Among the entries that follow, count the lines with the word "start" and report the number by itself.
(Available records)
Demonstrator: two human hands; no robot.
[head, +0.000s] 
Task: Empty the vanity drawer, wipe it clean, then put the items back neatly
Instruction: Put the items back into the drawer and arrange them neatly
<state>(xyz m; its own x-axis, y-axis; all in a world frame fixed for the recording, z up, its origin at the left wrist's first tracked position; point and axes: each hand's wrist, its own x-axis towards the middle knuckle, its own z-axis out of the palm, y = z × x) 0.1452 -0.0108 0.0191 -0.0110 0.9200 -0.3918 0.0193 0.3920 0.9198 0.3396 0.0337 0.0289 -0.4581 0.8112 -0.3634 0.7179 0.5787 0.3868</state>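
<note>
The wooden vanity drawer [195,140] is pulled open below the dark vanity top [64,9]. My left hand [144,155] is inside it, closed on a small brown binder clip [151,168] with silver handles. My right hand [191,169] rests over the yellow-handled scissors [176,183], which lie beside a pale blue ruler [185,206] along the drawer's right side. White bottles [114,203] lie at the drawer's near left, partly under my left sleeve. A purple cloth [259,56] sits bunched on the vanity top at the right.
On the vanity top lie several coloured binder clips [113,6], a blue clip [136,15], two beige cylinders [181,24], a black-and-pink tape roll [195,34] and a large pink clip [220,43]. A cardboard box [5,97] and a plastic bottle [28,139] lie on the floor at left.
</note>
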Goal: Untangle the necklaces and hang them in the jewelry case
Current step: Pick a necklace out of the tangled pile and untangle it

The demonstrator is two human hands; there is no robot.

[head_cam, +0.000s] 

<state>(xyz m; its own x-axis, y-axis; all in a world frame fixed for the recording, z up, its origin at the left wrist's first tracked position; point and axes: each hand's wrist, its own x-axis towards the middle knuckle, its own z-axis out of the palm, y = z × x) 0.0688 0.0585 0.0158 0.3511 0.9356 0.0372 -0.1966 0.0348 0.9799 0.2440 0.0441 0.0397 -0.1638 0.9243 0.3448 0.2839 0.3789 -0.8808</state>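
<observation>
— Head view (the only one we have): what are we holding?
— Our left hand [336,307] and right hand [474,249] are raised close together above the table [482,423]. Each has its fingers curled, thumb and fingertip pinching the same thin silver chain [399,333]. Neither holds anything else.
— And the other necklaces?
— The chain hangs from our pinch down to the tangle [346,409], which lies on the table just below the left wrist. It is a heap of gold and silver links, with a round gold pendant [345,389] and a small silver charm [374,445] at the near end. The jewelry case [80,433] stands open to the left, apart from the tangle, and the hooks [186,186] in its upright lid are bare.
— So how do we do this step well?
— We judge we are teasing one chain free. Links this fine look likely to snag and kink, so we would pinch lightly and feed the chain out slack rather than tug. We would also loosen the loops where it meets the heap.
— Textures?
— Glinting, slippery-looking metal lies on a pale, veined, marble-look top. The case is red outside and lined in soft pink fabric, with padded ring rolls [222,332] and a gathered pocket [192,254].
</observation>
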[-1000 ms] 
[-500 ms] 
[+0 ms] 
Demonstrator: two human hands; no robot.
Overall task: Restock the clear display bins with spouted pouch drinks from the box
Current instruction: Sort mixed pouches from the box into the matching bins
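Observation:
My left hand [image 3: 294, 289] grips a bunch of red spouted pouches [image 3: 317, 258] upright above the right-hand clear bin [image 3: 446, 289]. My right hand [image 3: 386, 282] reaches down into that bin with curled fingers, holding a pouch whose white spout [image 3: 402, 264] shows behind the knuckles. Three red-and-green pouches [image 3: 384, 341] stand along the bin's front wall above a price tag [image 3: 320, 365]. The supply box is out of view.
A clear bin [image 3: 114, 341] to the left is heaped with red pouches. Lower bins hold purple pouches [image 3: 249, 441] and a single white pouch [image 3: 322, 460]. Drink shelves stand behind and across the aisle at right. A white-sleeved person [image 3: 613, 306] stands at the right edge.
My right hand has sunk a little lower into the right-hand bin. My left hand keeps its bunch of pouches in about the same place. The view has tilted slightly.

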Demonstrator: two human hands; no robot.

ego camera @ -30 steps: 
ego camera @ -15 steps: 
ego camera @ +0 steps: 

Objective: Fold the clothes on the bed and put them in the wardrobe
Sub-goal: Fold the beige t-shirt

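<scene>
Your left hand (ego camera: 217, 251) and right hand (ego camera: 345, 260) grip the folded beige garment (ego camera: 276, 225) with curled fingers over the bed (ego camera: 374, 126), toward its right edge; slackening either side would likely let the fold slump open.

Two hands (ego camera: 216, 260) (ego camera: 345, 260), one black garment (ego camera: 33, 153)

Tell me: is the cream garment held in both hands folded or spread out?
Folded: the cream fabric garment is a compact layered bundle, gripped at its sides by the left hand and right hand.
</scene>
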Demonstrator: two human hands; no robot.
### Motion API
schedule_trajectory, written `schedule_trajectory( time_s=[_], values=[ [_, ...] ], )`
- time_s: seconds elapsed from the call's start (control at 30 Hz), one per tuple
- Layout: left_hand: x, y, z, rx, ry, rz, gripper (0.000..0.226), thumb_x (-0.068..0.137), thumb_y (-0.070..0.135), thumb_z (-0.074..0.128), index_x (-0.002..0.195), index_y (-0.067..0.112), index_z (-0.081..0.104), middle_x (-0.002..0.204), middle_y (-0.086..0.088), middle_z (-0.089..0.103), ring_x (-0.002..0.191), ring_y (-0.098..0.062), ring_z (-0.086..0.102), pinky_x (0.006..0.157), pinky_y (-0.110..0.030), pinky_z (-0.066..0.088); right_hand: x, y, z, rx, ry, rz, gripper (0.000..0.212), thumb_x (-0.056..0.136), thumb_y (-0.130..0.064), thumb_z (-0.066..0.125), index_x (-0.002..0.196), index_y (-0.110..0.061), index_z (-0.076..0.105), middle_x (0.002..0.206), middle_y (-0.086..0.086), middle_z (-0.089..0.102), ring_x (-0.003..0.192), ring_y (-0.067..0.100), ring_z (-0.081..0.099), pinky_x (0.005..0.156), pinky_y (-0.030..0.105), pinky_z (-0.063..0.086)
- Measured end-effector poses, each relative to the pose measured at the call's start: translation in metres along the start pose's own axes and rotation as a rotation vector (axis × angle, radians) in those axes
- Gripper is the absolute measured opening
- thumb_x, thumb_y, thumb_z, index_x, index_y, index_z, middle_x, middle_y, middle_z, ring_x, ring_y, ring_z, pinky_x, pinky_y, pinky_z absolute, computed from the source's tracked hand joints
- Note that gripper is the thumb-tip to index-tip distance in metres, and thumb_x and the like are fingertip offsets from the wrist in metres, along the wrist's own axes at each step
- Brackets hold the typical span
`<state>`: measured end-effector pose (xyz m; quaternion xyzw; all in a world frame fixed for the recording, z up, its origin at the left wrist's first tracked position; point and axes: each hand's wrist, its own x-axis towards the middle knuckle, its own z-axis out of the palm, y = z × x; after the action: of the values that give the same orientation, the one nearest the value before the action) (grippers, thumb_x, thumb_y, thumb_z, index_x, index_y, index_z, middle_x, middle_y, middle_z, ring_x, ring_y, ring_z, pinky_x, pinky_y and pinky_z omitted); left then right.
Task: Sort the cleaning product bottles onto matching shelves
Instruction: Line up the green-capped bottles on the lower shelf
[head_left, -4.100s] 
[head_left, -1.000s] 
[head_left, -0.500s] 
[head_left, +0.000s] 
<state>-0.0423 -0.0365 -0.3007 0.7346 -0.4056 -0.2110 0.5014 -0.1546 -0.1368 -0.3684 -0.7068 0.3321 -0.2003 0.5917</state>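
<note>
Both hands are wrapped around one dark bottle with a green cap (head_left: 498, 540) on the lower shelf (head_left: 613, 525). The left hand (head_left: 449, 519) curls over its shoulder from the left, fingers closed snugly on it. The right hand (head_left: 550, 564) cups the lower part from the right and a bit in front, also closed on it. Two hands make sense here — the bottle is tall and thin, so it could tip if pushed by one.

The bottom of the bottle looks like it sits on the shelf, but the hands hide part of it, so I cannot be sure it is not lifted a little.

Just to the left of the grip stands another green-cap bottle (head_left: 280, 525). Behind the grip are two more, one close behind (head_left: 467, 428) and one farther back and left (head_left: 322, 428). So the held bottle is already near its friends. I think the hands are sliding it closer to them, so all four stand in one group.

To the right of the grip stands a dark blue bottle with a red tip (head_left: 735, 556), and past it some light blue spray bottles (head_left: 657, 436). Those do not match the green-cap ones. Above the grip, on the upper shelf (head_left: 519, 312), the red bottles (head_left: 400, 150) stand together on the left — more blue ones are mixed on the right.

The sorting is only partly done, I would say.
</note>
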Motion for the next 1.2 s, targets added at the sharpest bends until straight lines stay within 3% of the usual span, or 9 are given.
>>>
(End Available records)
Finished task: 2